:: TASK DESCRIPTION ::
Without including any pictures, reproduce all the lines below word for word.

:: DATA SECTION ::
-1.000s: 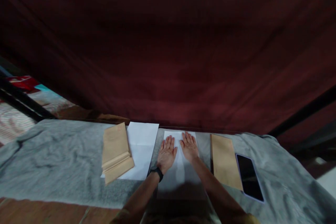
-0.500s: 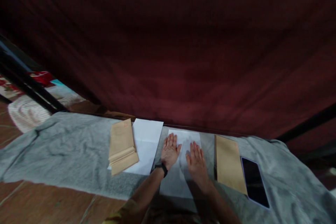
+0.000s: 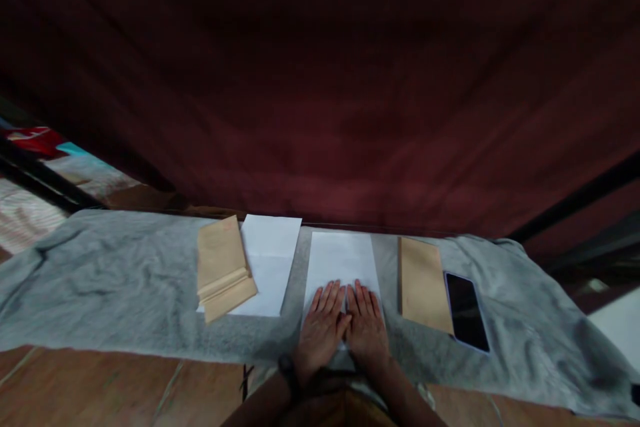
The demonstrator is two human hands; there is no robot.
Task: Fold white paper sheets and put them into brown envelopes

:: RESPONSE ::
-1.000s: 
-0.500s: 
+0.000s: 
The demonstrator is two human hands; there is no robot.
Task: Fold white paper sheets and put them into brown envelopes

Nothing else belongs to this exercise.